RT: How well-trained have your soldiers been by the Americans?

MA: The current Iraqi soldier is different to the soldiers we had before 2003.

Today’s Iraqi soldiers were young during the 2003 war, but they were also trained on the Russian weaponry, like for instance on Russian tanks. When Iraqi soldiers were trained on American weapons, they understood what they were trained on. Yet we still have the Russian influence – especially the Iraqi pilots who were trained on Russian planes and have done a great many flying hours. We wish that the Russians would help us in this regard, to keep training our pilots and giving us new planes. The Americans are training our soldiers, but whenever we get another expertise, from for example France, or Russia, we go to those countries and we get the help that we ask for.

RT: Will the policy of the Ministry of Defense change when a new government is formed in Iraq?

MA: The ministry’s policy will not change, especially with regards to training and contracts. I want to emphasize again – we really want to involve the Russians.

RT: At the moment the Iraqi security forces are volunteers. There has been a law that has been put forward to reintroduce conscription. Do you think that this law will be implemented?MA: This compulsory service has not been approved yet. It’s still a draft, only the retirement law was approved. For now we don’t need compulsory recruitment because when we ask, for example, for 10,000 volunteers, we have at least 100,000 young people coming to volunteer. So we don’t need it.
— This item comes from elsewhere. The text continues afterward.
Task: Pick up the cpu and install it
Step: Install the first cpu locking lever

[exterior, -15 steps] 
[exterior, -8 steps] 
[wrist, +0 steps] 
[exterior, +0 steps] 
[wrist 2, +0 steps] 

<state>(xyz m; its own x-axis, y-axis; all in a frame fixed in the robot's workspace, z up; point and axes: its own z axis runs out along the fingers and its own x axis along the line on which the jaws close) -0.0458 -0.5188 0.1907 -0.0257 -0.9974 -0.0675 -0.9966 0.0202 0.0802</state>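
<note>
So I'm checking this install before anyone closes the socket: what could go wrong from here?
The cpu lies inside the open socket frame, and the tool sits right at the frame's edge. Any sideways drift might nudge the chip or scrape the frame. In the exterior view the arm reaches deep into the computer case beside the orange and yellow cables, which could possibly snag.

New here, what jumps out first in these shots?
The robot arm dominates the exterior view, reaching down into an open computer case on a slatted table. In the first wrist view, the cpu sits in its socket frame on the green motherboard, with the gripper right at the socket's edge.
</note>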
Countries need compulsory recruitment when they need soldiers and they don’t have them. Besides, we don’t have the facilities and equipment to train all these personnel when we have them in the compulsory recruitment. We have enough soldiers for now. In the future, when Iraq is stable enough and investment will start coming in, the young men will go towards civilian projects. By that time we will be having a lack of personnel and by that time we will need the compulsory service.

RT: There have been charges that the security forces are not well-trained enough. Just two hours ago there was a bomb not far from here. Do you really think that your army and police can make Iraq a safe and secure place?

MA: They are not untrained, but the training they receive is not enough. When the Americans came and the borders were open to terrorists and violence spread, the Americans dismissed the Iraqi government and did not think to form an Iraqi army before 2004, and it was too late because the terrorists were already in it.

We got volunteers, we gave them brief training and sent them to the field. They were combat soldiers with not enough training. The bombs that are going off in Iraq today are not a measurement of how well these soldiers were trained. Bombs were going off even when the United States was in the country. We need better intelligence – who is behind these bombs and how they manage to still carry them out.